Le chef du bloc parlementaire du Hezbollah, Mohammad Raad a affirmé jeudi qu’Israël disposait d’un délai de 60 jours pour achever son retrait des territoires libanais qu’il occupe encore, tout en exhortant les autorités de Beyrouth à examiner avec « attention et objectivité » le mémorandum d’entente récemment conclu entre les États-Unis et l’Iran.
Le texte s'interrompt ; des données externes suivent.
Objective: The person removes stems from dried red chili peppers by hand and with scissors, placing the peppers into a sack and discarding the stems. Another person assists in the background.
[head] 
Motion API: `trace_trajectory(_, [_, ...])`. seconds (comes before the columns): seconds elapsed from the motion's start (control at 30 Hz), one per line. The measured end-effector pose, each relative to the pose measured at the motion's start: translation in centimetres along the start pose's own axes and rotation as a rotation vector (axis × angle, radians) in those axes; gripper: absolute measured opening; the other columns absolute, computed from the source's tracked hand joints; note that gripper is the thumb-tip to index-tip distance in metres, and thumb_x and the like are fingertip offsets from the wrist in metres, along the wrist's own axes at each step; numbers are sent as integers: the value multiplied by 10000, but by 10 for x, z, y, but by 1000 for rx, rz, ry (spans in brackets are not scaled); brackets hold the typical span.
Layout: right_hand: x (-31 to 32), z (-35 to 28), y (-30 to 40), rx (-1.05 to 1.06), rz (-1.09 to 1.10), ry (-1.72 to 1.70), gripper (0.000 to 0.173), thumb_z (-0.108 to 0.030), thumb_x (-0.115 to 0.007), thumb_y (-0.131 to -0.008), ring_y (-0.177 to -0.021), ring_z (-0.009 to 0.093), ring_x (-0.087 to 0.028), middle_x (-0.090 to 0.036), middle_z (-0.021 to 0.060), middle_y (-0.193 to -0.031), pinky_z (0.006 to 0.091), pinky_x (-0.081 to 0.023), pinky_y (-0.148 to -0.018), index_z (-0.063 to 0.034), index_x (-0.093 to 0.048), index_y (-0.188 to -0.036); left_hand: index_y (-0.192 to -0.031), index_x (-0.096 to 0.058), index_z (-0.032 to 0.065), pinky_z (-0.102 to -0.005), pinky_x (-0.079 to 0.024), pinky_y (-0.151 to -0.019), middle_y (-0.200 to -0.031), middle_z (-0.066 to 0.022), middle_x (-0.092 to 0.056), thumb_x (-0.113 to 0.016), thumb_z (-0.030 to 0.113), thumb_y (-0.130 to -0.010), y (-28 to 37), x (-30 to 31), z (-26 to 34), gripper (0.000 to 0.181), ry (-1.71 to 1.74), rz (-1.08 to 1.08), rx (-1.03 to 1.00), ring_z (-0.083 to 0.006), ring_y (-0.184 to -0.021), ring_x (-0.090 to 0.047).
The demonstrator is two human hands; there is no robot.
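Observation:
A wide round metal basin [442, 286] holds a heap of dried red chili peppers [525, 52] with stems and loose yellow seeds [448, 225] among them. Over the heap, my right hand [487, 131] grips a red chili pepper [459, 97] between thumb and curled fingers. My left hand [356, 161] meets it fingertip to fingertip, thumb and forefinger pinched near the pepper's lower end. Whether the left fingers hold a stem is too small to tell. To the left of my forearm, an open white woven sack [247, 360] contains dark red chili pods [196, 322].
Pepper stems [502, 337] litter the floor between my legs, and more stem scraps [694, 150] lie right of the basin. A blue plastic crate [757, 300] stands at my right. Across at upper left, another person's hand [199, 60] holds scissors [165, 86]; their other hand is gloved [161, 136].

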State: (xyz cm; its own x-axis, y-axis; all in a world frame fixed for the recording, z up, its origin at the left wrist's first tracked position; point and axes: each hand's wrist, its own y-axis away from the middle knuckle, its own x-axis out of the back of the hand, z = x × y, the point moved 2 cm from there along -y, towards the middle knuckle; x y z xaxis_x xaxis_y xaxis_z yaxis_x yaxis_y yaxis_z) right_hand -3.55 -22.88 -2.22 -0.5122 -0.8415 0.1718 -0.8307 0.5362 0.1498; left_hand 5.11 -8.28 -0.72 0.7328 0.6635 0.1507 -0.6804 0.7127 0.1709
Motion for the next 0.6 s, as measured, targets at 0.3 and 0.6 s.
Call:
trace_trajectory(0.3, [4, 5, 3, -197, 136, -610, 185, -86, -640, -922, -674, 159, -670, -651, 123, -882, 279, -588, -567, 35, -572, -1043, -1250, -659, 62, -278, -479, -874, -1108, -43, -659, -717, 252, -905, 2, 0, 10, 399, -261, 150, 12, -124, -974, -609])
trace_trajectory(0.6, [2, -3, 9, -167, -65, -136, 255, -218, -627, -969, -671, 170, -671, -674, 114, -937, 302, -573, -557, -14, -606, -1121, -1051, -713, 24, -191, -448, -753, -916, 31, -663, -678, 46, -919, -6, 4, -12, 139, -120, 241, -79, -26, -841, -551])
Dans un communiqué, le responsable du mouvement chiite libanais pro-iranien a estimé que cet accord ouvrait une nouvelle phase diplomatique susceptible d’avoir des répercussions directes sur la situation au Liban. 
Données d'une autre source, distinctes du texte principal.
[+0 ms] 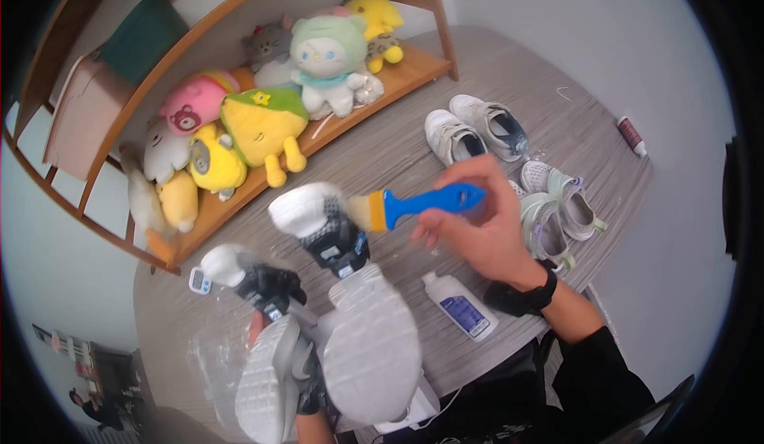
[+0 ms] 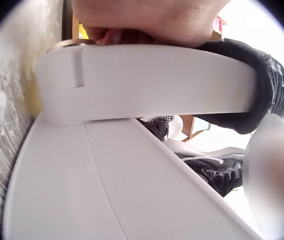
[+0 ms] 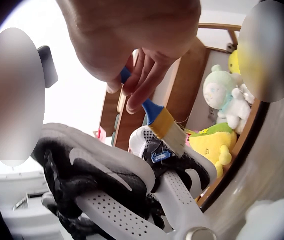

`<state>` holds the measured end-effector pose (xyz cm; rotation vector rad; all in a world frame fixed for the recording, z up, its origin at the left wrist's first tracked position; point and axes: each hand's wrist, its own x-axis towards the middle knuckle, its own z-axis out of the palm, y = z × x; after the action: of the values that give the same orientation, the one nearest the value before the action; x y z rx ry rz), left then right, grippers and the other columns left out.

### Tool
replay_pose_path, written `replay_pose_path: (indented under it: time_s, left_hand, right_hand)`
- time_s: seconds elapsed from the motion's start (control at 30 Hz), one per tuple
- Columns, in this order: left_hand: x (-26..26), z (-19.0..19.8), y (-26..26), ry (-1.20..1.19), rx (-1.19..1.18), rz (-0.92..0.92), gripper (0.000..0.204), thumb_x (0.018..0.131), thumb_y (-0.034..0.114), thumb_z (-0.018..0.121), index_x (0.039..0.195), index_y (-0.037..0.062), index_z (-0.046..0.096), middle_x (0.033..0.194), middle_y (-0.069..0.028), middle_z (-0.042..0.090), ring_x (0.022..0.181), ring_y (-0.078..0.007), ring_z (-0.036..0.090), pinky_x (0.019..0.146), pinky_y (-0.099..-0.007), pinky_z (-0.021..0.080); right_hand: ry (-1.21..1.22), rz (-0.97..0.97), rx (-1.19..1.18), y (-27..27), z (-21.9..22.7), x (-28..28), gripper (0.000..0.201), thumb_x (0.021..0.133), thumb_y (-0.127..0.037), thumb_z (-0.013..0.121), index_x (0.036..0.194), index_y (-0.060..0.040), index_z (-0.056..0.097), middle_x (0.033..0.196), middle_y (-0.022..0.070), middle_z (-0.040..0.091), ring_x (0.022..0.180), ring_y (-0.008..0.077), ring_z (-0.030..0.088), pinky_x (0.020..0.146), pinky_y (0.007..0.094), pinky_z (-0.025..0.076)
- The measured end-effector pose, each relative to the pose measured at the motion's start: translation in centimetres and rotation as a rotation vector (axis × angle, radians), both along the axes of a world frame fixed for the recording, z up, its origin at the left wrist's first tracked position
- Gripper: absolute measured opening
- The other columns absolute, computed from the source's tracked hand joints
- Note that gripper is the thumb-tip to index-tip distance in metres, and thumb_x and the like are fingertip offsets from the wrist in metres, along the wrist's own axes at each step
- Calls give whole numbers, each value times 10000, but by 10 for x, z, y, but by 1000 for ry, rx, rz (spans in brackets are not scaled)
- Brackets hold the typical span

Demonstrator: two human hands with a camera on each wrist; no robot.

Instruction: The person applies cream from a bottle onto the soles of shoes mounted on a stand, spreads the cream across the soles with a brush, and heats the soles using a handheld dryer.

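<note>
My right hand [image 1: 489, 225] pinches a paintbrush [image 1: 434, 201] by its blue handle. The pale bristles lie right at the side of a black-and-white sneaker [image 1: 334, 233], near its laces. That sneaker sits on a white shoe rack [image 3: 117, 215] with perforated arms. Another white-toed sneaker [image 1: 247, 277] is beside it, and two more turn their pale soles [image 1: 372, 348] towards me. Low among them my left hand [image 2: 152, 20] has its fingers curled at the rack; in the head view the shoes mostly hide it.
Right of the rack lies a white bottle [image 1: 461, 307] with a blue label. White shoes [image 1: 477, 130] and pale green sandals [image 1: 561, 213] stand farther right, near a small dark red bottle [image 1: 631, 136]. Plush toys [image 1: 263, 126] fill a wooden shelf behind. A small timer [image 1: 200, 281] is at left.
</note>
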<state>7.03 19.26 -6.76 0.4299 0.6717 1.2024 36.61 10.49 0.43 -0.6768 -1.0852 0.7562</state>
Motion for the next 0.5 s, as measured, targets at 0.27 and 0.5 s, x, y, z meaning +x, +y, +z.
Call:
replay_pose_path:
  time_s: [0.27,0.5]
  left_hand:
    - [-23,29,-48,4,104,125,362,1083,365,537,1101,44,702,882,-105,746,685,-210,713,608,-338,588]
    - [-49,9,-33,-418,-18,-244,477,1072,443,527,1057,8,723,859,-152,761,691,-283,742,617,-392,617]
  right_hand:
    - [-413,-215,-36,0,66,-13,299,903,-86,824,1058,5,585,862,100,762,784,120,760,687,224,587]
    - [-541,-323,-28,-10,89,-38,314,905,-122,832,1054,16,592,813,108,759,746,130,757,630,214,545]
Israël, a-t-il souligné, doit mettre fin à l’ensemble de ses opérations militaires terrestres, maritimes et aériennes au Liban et procéder à un retrait complet de son armée du territoire libanais dans le délai prévu, sans qu’il soit nécessaire d’engager des négociations directes.

Ces déclarations interviennent dans un contexte de fortes tensions à la frontière libano-israélienne, où les affrontements et les opérations militaires se poursuivent en dépit du mémorandum d’entente conclu entre Washington et Téhéran. 
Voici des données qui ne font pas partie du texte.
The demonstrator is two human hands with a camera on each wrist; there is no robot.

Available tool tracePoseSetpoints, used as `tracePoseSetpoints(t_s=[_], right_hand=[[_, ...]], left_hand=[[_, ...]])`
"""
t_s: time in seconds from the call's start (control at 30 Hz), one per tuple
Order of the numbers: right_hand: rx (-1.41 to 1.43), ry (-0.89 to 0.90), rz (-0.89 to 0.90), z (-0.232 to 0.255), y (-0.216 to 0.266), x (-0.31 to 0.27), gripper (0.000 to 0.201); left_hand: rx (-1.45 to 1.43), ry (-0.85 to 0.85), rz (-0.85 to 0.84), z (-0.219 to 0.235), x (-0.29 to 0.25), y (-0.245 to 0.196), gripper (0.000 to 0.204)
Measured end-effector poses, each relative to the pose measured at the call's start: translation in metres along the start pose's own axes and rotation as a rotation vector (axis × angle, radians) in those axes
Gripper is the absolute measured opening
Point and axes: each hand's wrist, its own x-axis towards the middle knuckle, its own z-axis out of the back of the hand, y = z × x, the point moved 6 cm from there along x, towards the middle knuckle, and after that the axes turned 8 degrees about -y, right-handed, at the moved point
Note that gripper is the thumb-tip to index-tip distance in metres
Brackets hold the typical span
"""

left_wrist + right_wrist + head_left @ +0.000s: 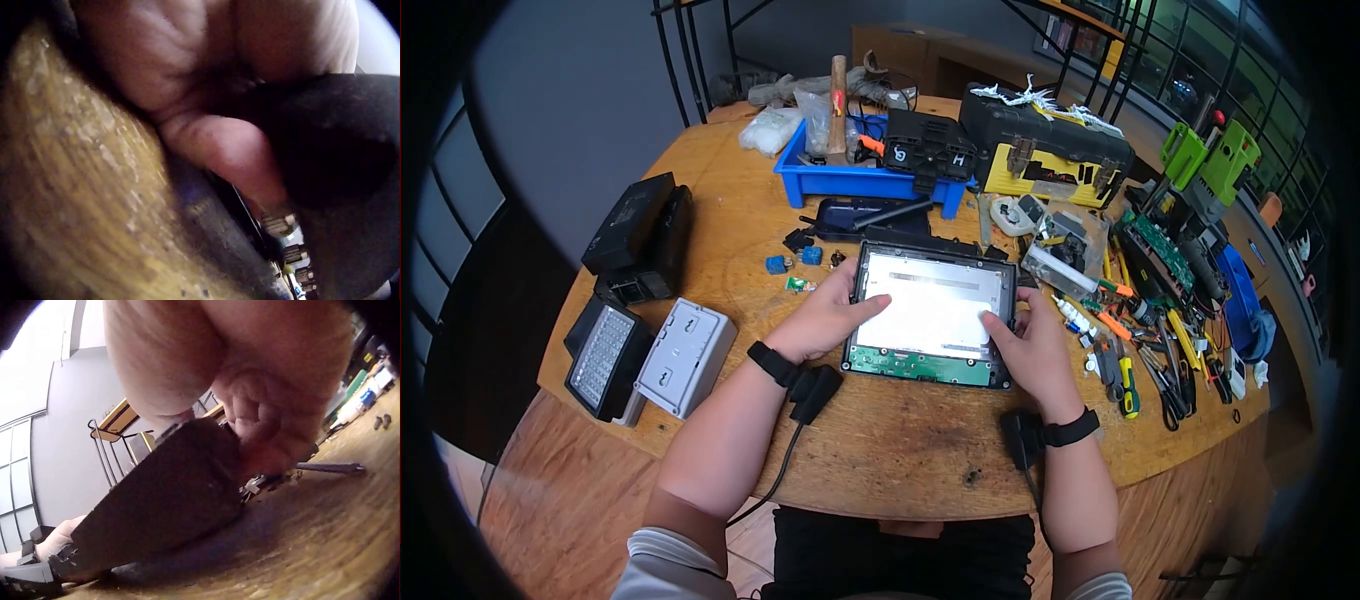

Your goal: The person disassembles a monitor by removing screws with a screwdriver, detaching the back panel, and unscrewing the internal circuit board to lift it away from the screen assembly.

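Between the two hands is a black-framed device [930,305] with a bright silvery panel and a green circuit board strip [920,365] along its near edge. The left hand [837,318] grips its left side, thumb over the panel and fingers hidden behind the frame. On the other side, the right hand [1030,345] holds the right edge, thumb on the panel's edge and fingers curled beside and under it. In the right wrist view the device's dark side [169,494] is tilted over the table, gripped by the right hand [269,394]. The left wrist view shows the left hand [219,144] close up.
Black boxes [635,240], a lamp panel [607,360] and a white-grey case [687,358] stand at the left. Behind are a blue tray [830,184] with a hammer [837,105] and a toolbox [1050,150]. Tools, a screwdriver [1130,390] and circuit boards [1155,250] crowd the right.
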Motion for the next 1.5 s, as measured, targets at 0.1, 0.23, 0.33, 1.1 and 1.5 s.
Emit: tracePoseSetpoints(t_s=[0.1, 0.23, 0.33, 1.1, 1.5], right_hand=[[0.008, -0.015, -0.008, 0.004, -0.003, 0.003, 0.056], [-0.133, 0.012, 0.091, 0.016, 0.008, 0.002, 0.047], [0.135, -0.256, 0.424, 0.069, 0.113, -0.035, 0.026], [0.908, 0.443, 0.635, 0.11, 0.238, -0.154, 0.008], [-0.301, 0.614, 0.203, 0.087, 0.058, -0.114, 0.05]], left_hand=[[0.004, 0.005, 0.034, 0.001, -0.001, 0.001, 0.046], [0.063, 0.049, -0.016, 0.003, 0.0, 0.004, 0.053], [-0.009, 0.041, 0.006, 0.0, -0.001, 0.003, 0.046], [0.0, 0.034, -0.017, 0.004, 0.002, 0.011, 0.048], [-0.035, 0.044, -0.012, -0.001, -0.003, 0.003, 0.045]])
Mohammad Raad a rappelé que ce mémorandum prévoit notamment l’arrêt des opérations militaires sur plusieurs fronts régionaux ainsi que le respect de l’intégrité territoriale et de la souveraineté du Liban.

Le dirigeant du Hezbollah a également appelé les responsables libanais à mesurer les conséquences régionales du texte et à ne pas sous-estimer, selon ses termes, la capacité de l’Iran à faire respecter les engagements pris dans le cadre de cet accord.

Parallèlement, les efforts diplomatiques se poursuivent avec un cinquième cycle de négociations entre le Liban et Israël qui doit se tenir le 22 juin, après une précédente série de discussions organisée aux États-Unis. Les deux parties avaient alors évoqué les conditions d’un cessez-le-feu durable, incluant l’arrêt des tirs du Hezbollah et le retrait de ses combattants des zones situées au sud du fleuve Litani.

Avant le départ de la délégation libanaise pour Washington, le président Joseph Aoun a réaffirmé les priorités de Beyrouth à savoir : parvenir à un cessez-le-feu permanent, obtenir le retrait des forces israéliennes des territoires occupés, renforcer le déploiement de l’armée libanaise jusqu’à la frontière, assurer le retour des détenus libanais et accélérer le processus de reconstruction des régions détruites ou endommagées lors des derniers affrontement armés avec le Tsahal.